Saturday, August 25, 2018

DIRETO DO ARQUIVO - Falta continuidade


Falta continuidade



Pedro J. Bondaczuk


O Plano Collor, que atropelou a sociedade em 16 de março de 1990, foi cantado e decantado, em verso e prosa, como a solução para todos os problemas econômicos brasileiros e considerado absolutamente “imexível” – neologismo consagrado pelo ministro do Trabalho, Rogério Magri – pelos seus autores.

Todavia, com menos de um ano de execução, eis que está sendo deixado de lado, substituído por outro pacote. A ministra da Economia, Zélia Cardoso de Mello, nega que o programa original esteja sendo abandonado. Argumenta que as medidas anunciadas na quinta-feira, são simples complementações do plano original, que vinha fazendo água por todos os lados, prestes a naufragar.

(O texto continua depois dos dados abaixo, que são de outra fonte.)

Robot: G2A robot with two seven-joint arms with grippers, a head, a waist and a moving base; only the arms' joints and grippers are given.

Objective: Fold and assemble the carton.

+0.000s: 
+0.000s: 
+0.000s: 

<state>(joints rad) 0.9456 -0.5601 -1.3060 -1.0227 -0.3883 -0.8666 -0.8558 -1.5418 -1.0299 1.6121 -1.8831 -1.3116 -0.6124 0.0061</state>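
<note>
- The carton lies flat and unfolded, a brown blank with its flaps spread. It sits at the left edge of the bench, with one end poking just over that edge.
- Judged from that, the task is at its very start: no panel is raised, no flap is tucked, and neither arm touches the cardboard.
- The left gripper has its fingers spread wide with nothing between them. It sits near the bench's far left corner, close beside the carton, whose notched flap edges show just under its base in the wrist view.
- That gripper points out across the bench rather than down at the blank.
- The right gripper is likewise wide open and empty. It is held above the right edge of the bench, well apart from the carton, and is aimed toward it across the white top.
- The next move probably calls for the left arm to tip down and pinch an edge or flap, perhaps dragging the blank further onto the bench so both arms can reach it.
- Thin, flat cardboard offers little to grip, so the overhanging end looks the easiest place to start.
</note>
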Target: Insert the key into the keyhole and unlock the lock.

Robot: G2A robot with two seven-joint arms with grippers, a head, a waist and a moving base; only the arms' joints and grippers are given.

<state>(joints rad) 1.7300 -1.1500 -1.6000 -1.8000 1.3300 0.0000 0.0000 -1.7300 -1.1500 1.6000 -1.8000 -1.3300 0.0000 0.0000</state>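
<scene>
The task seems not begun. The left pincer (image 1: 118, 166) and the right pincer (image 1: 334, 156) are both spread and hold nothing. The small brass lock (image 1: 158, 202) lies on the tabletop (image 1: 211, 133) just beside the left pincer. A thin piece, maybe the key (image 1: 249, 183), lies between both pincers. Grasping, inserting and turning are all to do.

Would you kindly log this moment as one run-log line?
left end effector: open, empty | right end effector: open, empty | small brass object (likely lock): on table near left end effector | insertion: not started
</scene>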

Muitos economistas, todavia, discordam. E preveem que as mudanças econômicas serão impotentes para conter o ritmo inflacionário. Um dos que não acreditam na eficácia do novo programa é o coordenador do cálculo do índice da Fundação Instituto de Pesquisas Econômicas da Universidade de São Paulo, Juarez Rizzieri.

Ele vai mais longe e alerta para a iminência de uma hiperinflação a curto prazo, aliada a um processo muito mais perverso, a hiperrecessão. Tomara, porém, que ele não esteja certo, para o bem de todos. O sucesso ou fracasso do plano não é uma preocupação que deva ser apenas do governo ou dos políticos. Nem somente dos que elegeram o presidente Fernando Collor.

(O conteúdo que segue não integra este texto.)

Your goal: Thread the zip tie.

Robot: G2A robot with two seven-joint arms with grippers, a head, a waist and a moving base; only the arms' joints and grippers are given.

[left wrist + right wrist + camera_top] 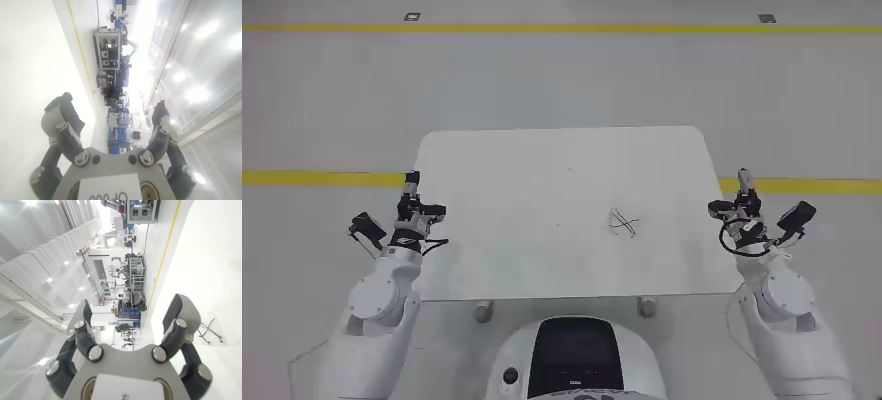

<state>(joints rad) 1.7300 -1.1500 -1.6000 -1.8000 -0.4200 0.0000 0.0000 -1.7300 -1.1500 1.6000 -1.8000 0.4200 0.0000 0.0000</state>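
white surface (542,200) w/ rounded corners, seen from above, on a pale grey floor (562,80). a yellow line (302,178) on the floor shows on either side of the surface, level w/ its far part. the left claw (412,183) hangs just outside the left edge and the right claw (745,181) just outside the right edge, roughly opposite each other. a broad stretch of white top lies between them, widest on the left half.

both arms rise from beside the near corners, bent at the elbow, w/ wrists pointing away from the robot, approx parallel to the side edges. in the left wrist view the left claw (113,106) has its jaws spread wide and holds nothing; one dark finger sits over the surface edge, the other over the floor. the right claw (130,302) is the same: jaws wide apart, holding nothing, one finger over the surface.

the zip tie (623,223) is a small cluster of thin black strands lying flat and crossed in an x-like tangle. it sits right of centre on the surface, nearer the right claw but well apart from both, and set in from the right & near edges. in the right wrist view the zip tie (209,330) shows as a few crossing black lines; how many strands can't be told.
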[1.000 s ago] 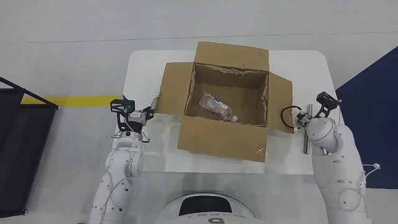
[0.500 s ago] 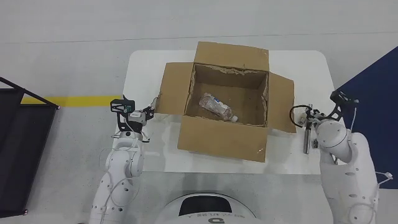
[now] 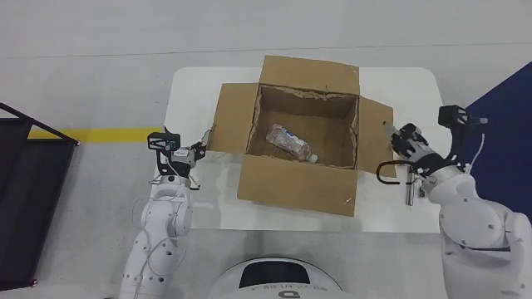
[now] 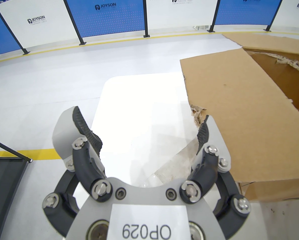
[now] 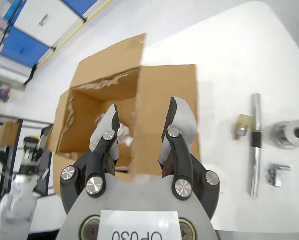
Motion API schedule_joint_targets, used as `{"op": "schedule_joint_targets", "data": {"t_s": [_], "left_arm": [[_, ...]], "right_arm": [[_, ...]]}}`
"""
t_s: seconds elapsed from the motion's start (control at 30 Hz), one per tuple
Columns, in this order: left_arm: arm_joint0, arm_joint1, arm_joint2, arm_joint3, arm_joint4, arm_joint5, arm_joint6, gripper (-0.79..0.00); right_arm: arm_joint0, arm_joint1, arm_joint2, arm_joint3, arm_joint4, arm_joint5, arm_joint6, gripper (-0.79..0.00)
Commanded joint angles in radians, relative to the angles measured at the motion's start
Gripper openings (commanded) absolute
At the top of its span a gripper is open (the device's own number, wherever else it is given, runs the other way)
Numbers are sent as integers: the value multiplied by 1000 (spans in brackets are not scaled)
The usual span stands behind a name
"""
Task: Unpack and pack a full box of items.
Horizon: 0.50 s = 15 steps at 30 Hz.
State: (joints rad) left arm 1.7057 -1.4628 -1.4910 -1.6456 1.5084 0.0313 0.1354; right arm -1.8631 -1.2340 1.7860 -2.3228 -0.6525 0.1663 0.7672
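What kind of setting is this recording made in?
Probably an industrial hall or robot test cell: blue-and-white partition panels fence off a pale floor marked with a yellow line, and machined metal parts lie beside the cardboard box on a white table.

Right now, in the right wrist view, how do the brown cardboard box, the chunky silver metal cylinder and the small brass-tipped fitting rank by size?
Largest: the brown cardboard box.
Then the chunky silver metal cylinder.
Smallest: the small brass-tipped fitting.
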Motion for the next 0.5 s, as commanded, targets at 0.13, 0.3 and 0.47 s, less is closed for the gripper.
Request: {"op": "schedule_joint_targets", "data": {"t_s": [0.13,0.3,0.47], "left_arm": [[0,0,0,0,0,0,0,0],[0,0,0,0,0,0,0,0],[0,0,0,0,0,0,0,0]], "right_arm": [[16,4,-33,-2,84,-66,100,0],[16,4,-33,-2,84,-66,100,0],[72,14,-102,16,18,-126,177,0]]}}
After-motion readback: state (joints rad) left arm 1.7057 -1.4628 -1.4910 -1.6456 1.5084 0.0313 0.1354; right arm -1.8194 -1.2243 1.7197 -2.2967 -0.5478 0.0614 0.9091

É a vida de cada brasileiro que está em jogo, com sua qualidade sendo afetada na medida em que se consiga ou não a retomada do desenvolvimento, sem que o monstro inflacionário siga levando os esforços de cada um ao absoluto desperdício.

Os economistas do governo precisam se conscientizar de que não estão lidando apenas com frios números e com complicadas teorias econômicas, mas com destinos de pessoas, na hora de tomarem suas decisões. Trata-se de uma responsabilidade muito séria, que não admite erros.

Uma falha pode comprometer o futuro, muitas vezes de maneira irreversível, de milhões de cidadãos. Este tipo de alerta não é novo e nem somente brasileiro. O escritor inglês do século XIX, Walter Bagheot, já constatava naquela ocasião, no Reino Unido: “Os economistas políticos britânicos não falam de homens reais, mas de pessoas imaginárias – não de homens como nós os vemos, mas de homens inventados para a conveniência do poder”.

Talvez tivesse sido por causa dessa insensibilidade que o escritor Lawrence J. Peter tenha desabafado: “Um economista é um especialista que saberá amanhã porque as coisas que previu ontem não aconteceram hoje”. É bem o caso brasileiro da atualidade.

(Editorial publicado na página 2, Opinião, do Correio Popular, em 3 de fevereiro de 1991).